Should heat-trapping methane gas emitted by rice paddies
in Asia in the 19th century, now omitted, count alongside industrial
carbon emissions by Europe? Should Britain be responsible for India's
emissions before independence in 1947?
Lawyers say
it is difficult to blame people living today for emissions by ancestors
who had no inkling that greenhouse gases might damage the climate.
"I feel very uneasy about going back more than a
generation in terms of historic responsibility," said Farber, arguing
that Berlin could hardly be blamed if someone died by setting off a
rusting German World War One landmine in France.
All governments are now working out plans for a climate summit in Paris
in December that will set targets for 2025 or 2030. Beijing set a goal
last year of peaking its rising emissions around 2030, perhaps before.

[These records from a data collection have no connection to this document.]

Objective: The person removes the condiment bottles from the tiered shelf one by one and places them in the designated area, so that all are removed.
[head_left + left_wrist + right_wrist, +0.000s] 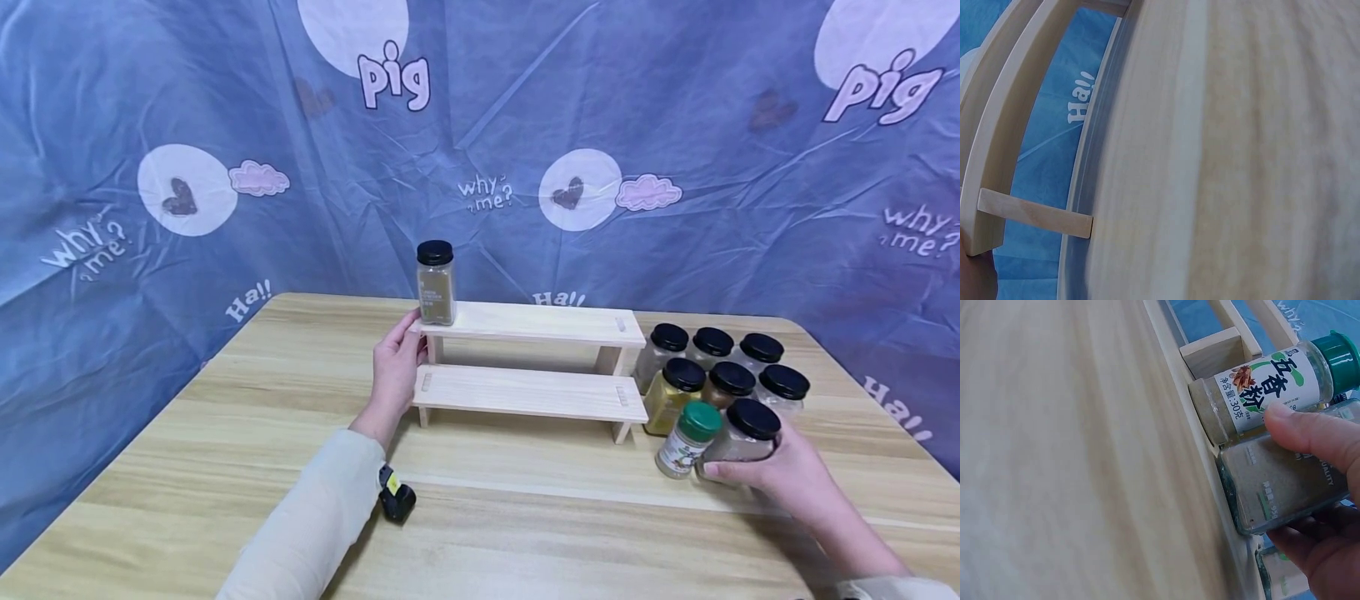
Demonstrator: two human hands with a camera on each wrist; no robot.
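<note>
My right hand (787, 467) holds a square glass spice jar (738, 446) with a black lid. In the right wrist view its thumb lies along one side and its fingers curl round the other; greyish-brown powder shows inside. Right beside this jar stands a round spice bottle (1266, 394) with a green cap and white label. My left hand (397, 358) grips the left end of the two-tier wooden rack (532, 321) at its upper shelf. Just above those fingers, a black-lidded jar of brown powder (437, 287) stands upright on that shelf's left end.
Several black-lidded jars, including one of yellow powder (667, 400), are grouped right of the rack. The wooden table (525, 533) extends in front. A black device (396, 496) with a yellow label shows at the left wrist. A blue printed cloth (480, 125) hangs behind.
</note>
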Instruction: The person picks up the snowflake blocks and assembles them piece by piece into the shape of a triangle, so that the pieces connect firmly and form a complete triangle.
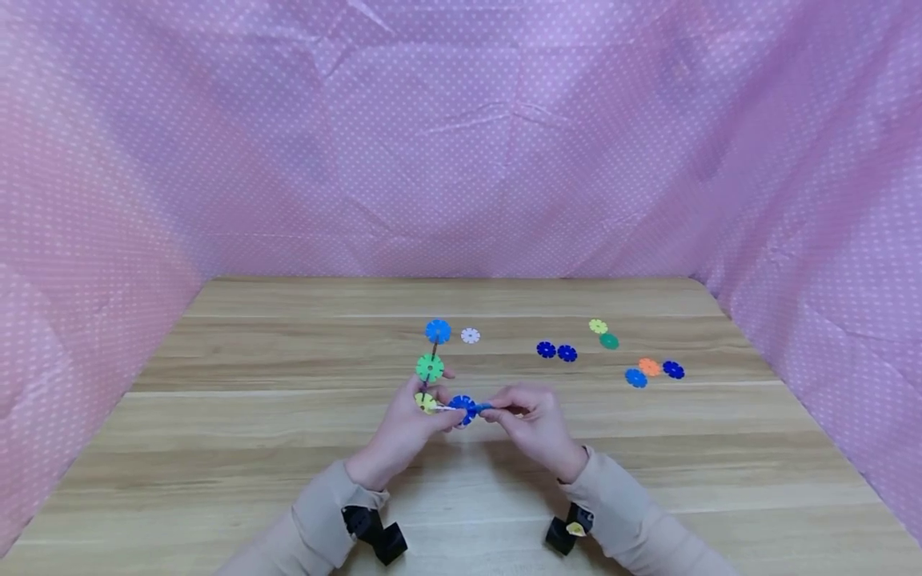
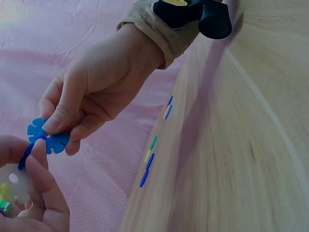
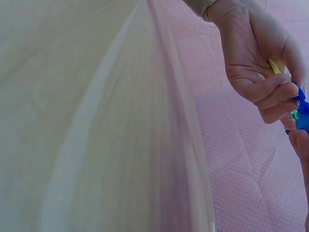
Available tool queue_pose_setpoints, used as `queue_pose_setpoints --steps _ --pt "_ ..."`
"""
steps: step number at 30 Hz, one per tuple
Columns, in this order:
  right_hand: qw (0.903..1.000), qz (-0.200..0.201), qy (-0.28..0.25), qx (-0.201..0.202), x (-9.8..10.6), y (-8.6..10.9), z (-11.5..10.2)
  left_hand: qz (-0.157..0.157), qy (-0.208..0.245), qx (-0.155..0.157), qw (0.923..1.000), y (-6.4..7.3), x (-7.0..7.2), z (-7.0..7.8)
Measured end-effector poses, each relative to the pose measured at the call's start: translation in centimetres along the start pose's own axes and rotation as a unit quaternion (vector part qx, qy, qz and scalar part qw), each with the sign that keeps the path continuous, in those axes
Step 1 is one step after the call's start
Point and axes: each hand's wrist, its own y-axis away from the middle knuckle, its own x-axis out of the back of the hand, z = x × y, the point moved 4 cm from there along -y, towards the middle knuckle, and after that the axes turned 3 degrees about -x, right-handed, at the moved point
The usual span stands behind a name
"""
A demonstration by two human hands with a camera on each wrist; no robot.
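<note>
My left hand (image 1: 398, 426) grips a chain of slotted plastic snowflake discs, pinching it near a dark blue disc (image 1: 463, 408). From there the chain runs through a white disc seen edge-on, a yellow disc (image 1: 425, 402), a green disc (image 1: 430, 367) and a blue disc (image 1: 438, 331) at its far end, with dark edge-on pieces between. Opposite, my right hand (image 1: 539, 426) pinches a lighter blue disc (image 2: 58, 143) between thumb and fingers. That disc meets the dark blue one at its edge; how deep the slots engage is hidden by fingertips.
On the wooden table (image 1: 252, 448) lie loose discs: white (image 1: 471, 336), two dark blue (image 1: 557, 351), yellow (image 1: 598, 326), green (image 1: 609, 341), orange (image 1: 649, 366), blue (image 1: 636, 378) and dark blue (image 1: 673, 370). Pink dotted cloth (image 1: 461, 160) hangs around the table's back and sides.
</note>
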Motion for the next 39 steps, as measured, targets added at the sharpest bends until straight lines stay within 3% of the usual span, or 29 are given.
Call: queue_pose_setpoints --steps 5,14,26,32,39 --pt "0.9994 -0.023 0.025 -0.011 0.0 -0.1 0.0 -0.016 -0.01 0.002 0.9998 -0.3 0.4 0.0" --pt "0.9962 -0.052 0.033 -0.062 0.3 -0.4 0.4 -0.004 -0.006 0.008 0.9999 -0.5 0.6 -0.2" --pt "0.9758 -0.078 0.05 -0.198 1.5 -2.2 3.9 0.067 -0.023 0.008 0.9974 -0.2 2.5 -0.2" --pt "0.9551 -0.112 0.132 -0.241 1.2 -3.6 6.0 0.071 -0.021 0.011 0.9972 0.1 3.7 -0.2" --pt "0.9231 -0.181 0.27 -0.206 0.1 -6.1 7.5 0.082 -0.028 0.005 0.9963 0.0 4.7 0.2"
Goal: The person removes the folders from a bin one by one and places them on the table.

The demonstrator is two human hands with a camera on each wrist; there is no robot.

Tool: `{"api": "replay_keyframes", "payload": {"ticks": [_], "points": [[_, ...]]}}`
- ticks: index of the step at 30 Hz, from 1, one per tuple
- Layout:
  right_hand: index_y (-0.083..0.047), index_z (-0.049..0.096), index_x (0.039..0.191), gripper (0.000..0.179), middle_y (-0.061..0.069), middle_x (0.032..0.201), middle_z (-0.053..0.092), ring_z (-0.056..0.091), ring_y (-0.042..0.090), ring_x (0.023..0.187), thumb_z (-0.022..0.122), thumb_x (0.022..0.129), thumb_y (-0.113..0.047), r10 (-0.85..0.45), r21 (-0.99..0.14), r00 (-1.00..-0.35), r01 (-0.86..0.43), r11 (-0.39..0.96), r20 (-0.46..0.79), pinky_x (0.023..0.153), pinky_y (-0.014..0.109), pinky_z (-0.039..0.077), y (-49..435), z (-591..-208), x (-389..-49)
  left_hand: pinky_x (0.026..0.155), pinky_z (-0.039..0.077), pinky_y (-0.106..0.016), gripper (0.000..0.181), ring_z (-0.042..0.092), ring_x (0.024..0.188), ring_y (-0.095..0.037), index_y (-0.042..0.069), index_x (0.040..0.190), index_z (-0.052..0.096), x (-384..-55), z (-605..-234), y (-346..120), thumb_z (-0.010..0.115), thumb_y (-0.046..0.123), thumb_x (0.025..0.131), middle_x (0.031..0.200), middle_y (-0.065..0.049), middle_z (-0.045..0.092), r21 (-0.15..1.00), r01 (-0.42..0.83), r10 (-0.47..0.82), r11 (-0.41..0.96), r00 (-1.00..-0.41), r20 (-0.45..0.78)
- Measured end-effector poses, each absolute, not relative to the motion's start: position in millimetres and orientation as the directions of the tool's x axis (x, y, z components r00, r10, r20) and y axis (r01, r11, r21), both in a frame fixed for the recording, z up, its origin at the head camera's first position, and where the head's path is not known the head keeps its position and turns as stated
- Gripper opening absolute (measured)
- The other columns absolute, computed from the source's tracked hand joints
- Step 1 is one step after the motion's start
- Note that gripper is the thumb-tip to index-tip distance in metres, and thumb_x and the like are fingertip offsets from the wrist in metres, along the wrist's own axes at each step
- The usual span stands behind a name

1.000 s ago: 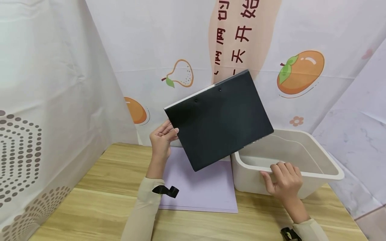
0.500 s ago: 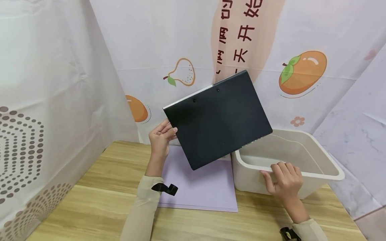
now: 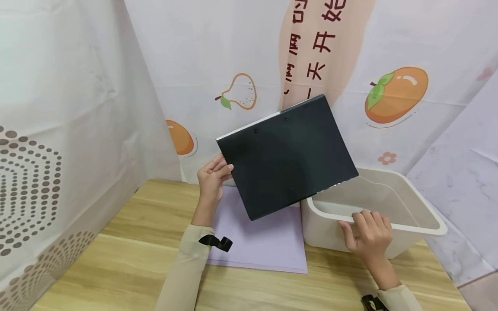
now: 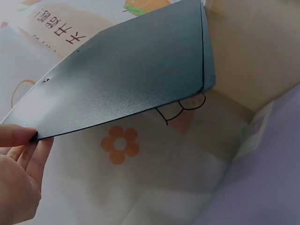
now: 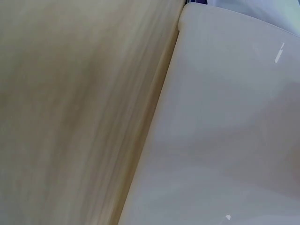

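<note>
A thin black file folder [image 3: 292, 155] is held up in the air, tilted, with two small rivets near its upper edge. My left hand [image 3: 210, 181] pinches its left edge between thumb and fingers. In the left wrist view the folder [image 4: 126, 70] extends away from the hand [image 4: 21, 178], its layers slightly parted at the far end. My right hand [image 3: 371, 237] grips the front rim of a white plastic bin [image 3: 323, 231], fingers over the rim and thumb outside. The right wrist view shows the bin's wall [image 5: 211, 117], with little of the hand.
Flat lavender folders [image 3: 264, 246] lie on the wooden table [image 3: 128, 259] beneath the raised folder, left of the bin. A white printed curtain [image 3: 186, 52] hangs behind and along the left side.
The head view has shifted slightly. Both hands keep their holds, and the black folder stays raised at nearly the same tilt.
</note>
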State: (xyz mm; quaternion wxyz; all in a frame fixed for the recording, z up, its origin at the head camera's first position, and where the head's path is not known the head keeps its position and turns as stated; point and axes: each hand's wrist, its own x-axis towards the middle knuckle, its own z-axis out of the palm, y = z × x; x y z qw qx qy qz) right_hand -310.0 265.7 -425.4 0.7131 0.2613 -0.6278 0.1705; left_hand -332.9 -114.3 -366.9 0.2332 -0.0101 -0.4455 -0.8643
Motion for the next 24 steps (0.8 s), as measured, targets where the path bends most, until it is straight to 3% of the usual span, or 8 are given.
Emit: {"api": "replay_keyframes", "payload": {"ticks": [11, 24], "points": [[0.001, 0.050, 0.062, 0.069, 0.016, 0.055, 0.048, 0.037, 0.038, 0.048, 0.051, 0.100, -0.056, -0.083, 0.151, 0.144, -0.574, 0.805, 0.986, 0.051, 0.047, 0.023, 266, -424, -309, 0.052, 0.058, -0.020, 0.054, 0.071, 0.063, -0.005, -0.014, 0.135, 0.057, -334, -367, -131, 0.066, -0.022, 0.082, 0.082, 0.006, 0.077, 0.795, 0.428, -0.428, -0.431, -0.872, 0.238], [0.000, 0.050, 0.061, 0.070, 0.016, 0.054, 0.048, 0.038, 0.038, 0.048, 0.051, 0.100, -0.057, -0.079, 0.148, 0.143, -0.576, 0.804, 0.987, 0.051, 0.049, 0.024, 267, -426, -311, 0.048, 0.056, -0.020, 0.056, 0.071, 0.060, -0.005, -0.017, 0.135, 0.054, -334, -365, -153, 0.063, -0.027, 0.081, 0.078, 0.005, 0.076, 0.771, 0.454, -0.505, -0.447, -0.839, 0.201]]}}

"China is acting. It has acknowledged its position as a
key polluter," said Saleemel Huq, of the International Institute for
Environment and Development in London.
.
And historical responsibility is at the heart of talks on solving the problem.
The U.N. panel of climate scientists estimated last year
that humankind had emitted 1.9 trillion tonnes of carbon dioxide since
the late 19th century and can only emit a trillion more before rising
temperatures breach a U.N. ceiling of 2 degrees Celsius (3.6 Fahrenheit)
above pre-industrial times.
Any fair formula for
sharing out that trillion tonnes, or roughly 30 years of emissions at
current rates, inevitably has to consider what each country has done in
the past, said Myles Allen, a scientist at Oxford University.
"Until people start thinking about blame and responsibility they are not taking the problem seriously," he said."